Task instructions - Look through the lines below and copy each one that includes "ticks".

Recorded data -
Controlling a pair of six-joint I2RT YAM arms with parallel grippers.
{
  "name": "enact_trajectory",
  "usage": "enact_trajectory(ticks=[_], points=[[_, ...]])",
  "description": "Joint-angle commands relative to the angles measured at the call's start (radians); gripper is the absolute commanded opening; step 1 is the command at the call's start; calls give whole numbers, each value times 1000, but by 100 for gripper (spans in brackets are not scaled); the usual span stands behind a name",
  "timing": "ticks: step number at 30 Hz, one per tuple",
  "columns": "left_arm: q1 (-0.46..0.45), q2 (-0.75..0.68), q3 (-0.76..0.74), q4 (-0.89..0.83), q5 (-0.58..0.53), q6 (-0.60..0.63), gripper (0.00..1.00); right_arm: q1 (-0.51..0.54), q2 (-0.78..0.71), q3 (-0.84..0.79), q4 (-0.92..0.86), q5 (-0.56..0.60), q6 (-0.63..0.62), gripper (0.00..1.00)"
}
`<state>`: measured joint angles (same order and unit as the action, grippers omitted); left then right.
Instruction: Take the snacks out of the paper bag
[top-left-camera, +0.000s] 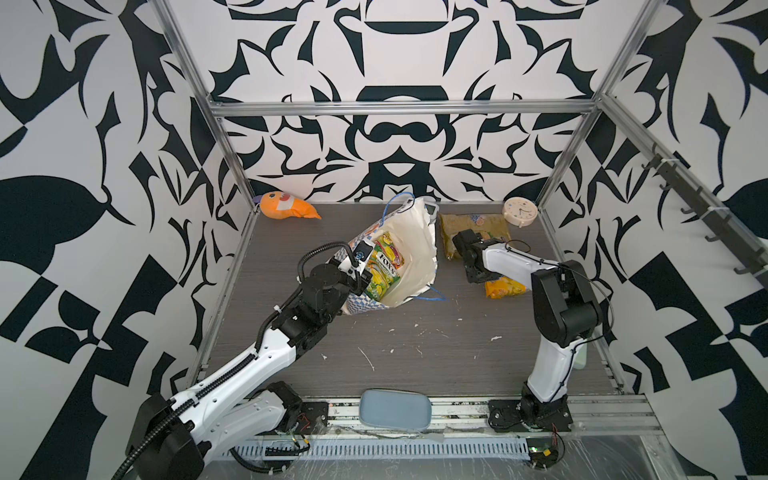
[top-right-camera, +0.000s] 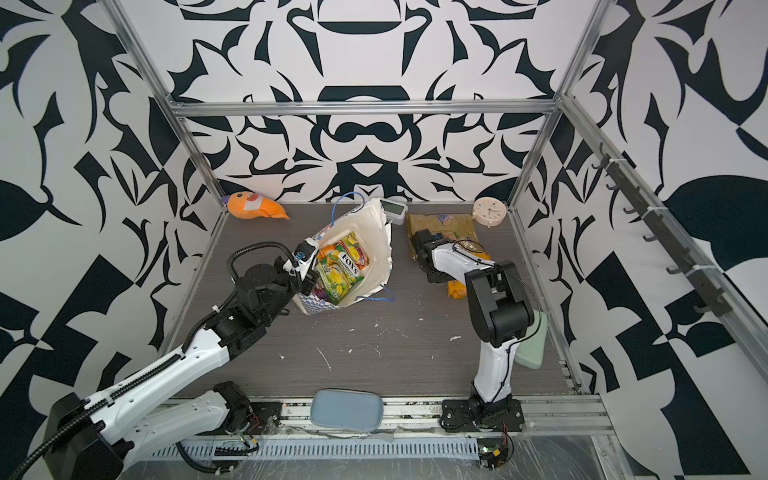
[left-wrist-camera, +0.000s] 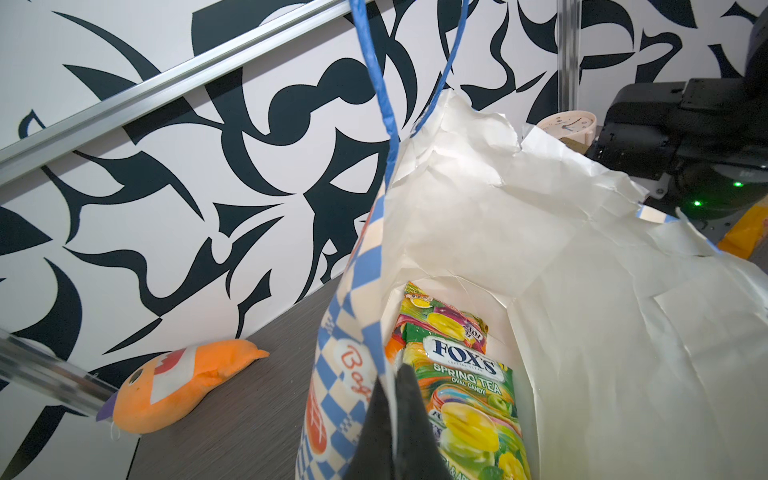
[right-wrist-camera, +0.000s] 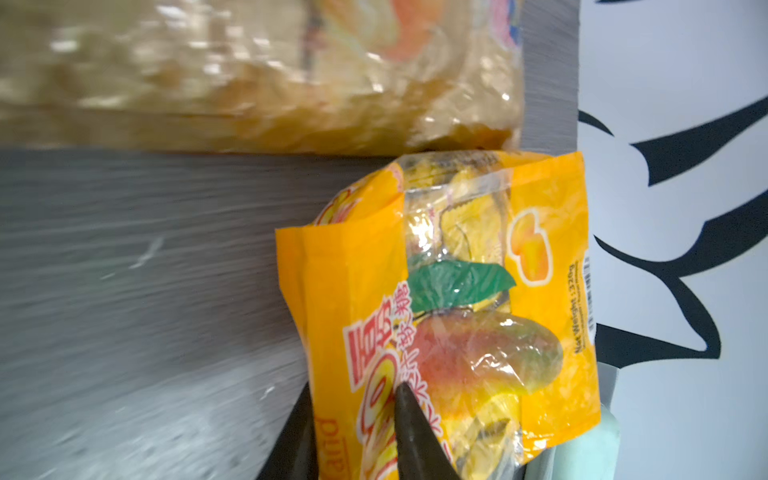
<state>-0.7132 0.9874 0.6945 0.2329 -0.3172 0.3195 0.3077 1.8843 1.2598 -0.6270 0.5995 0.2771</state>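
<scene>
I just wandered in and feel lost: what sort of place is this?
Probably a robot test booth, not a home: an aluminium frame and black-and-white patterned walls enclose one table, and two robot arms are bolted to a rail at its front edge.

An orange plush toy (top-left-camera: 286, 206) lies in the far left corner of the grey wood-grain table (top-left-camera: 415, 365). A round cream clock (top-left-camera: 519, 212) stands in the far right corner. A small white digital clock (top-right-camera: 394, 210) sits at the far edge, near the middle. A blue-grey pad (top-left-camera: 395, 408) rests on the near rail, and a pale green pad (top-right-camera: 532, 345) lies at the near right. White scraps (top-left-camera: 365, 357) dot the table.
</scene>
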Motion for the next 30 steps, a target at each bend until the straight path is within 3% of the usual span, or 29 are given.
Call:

Answer to this problem -
  "usage": "enact_trajectory(ticks=[_], points=[[_, ...]])",
  "timing": "ticks: step number at 30 Hz, one per tuple",

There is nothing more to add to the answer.